La Corte di Cassazione ha fornito chiarimenti in merito alla circostanza in cui spintonare il cliente dal proprio negozio comporti sanzioni

Spintonare il cliente fuori dal proprio negozio può comportare dei rischi per il proprietario?
La Corte di Cassazione penale, con la sentenza n. 44021 del 25 settembre 2017, si è occupata proprio di un caso analogo, fornendo alcune interessanti precisazioni sul punto.
Nel caso di specie, la Corte d’appello di Napoli aveva confermato la sentenza con cui il Tribunale di primo grado aveva condannato un negoziante per i reati di “violenza privata” (art. 610 c.p.) e “lesioni personali volontarie” (art. 582 c.p.) a seguito di un alterco con un cliente.
L’uomo aveva infatti deciso di spintonare il cliente fuori dal proprio negozio, al fine di allontanarlo.
Ritenendo la decisione ingiusta, il negoziante aveva deciso di rivolgersi alla Corte di Cassazione.
Secondo il ricorrente, la Corte d’appello, nel confermare la condanna per “violenza privata”, non avrebbe dato corretta applicazione all’art. 610 c.p..
A suo avviso, questa norma prevede, ai fini dell’integrazione del reato, che sussista “l’uso della violenza o della minaccia per costringere altri a subire l’altrui comportamento”.

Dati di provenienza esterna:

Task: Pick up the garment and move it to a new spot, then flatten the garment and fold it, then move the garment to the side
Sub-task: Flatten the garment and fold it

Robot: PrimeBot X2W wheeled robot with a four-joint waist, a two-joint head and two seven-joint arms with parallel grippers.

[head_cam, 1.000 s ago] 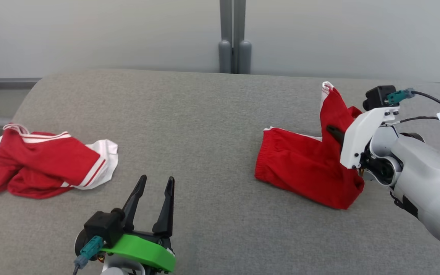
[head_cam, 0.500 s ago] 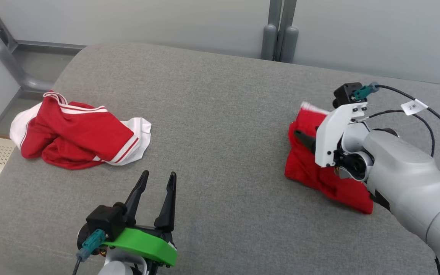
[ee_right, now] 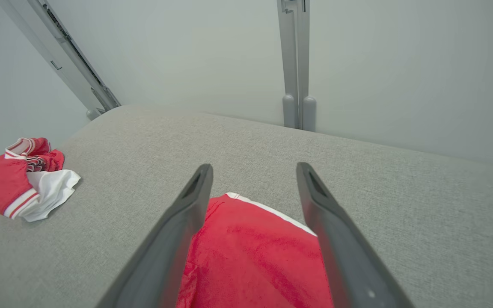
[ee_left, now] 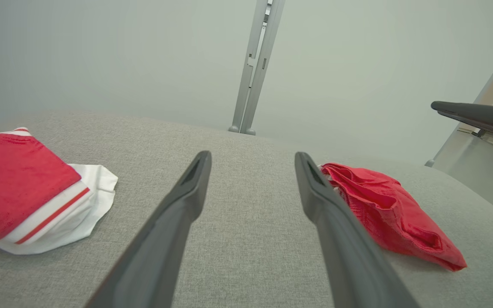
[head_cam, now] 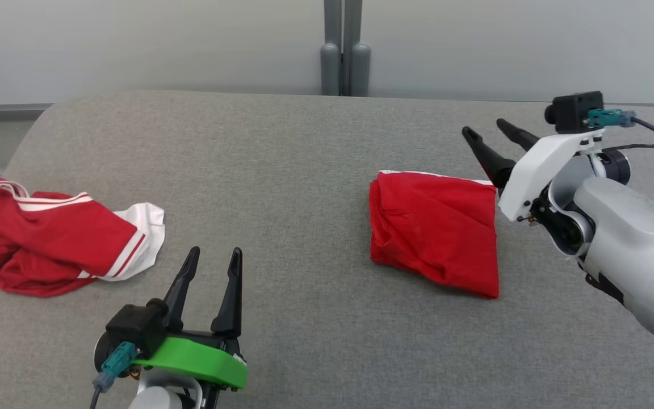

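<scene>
End effectors both stand spread and empty. The right end effector (head_cam: 483,126) hangs over the far right corner of the red garment (head_cam: 435,230), which lies folded on the grey desk (head_cam: 281,170), right of centre. The left end effector (head_cam: 215,250) hovers at the near side. A crumpled red-and-white garment (head_cam: 49,250) lies far left.
</scene>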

Spintonare il cliente fuori dal proprio negozio, non era, secondo il proprietario, un comportamento punibile in questo modo.

Per l’uomo, infatti, la condotta oggetto di contestazione rappresentava, al massimo un comportamento scortese.
E, nello specifico, “posto in essere nei confronti di una persona che si tratteneva nel negozio dell’imputato, lamentandosi della qualità della merce, contro la volontà di quest’ultimo”.
Secondo il ricorrente, inoltre, la Corte d’appello non avrebbe nemmeno dato corretta applicazione all’art. 582 c.p.
Articolo che non sarebbe applicabile quando non risulta provato “il requisito della malattia”.
Nella fattispecie, infatti, risultava attestato solamente “uno stato di ansia reattiva giudicato guaribile in giorni due”.
Inoltre, non vi era stato nessun accertamento di tipo sanitario.
Il giudice aveva fondato la propria decisione sulla base delle semplici dichiarazioni rese, “in modo colloquiale”, dalle persone offese.

Per queste ragioni, la Cassazione ha ritenuto di poter dar ragione all’imputato, rigettando il relativo ricorso, in quanto infondato.

I giudici hanno infatti sostenuto che la Corte d’appello avesse correttamente ritenuto che il comportamento contestato integrasse i reati di “violenza privata” e di “lesioni personali volontarie”.
Questo perché il reato di cui all’art. 582 c.p., può dirsi commesso “anche in presenza di fattori patologici transitori come la tachicardia o comunque le alterazioni anche non anatomiche da cui derivi una limitazione funzionale”.
Pertanto, la Cassazione ha rigettato il ricorso proposto dall’imputato, confermando la sentenza impugnata e condannando il ricorrente al pagamento delle spese processuali.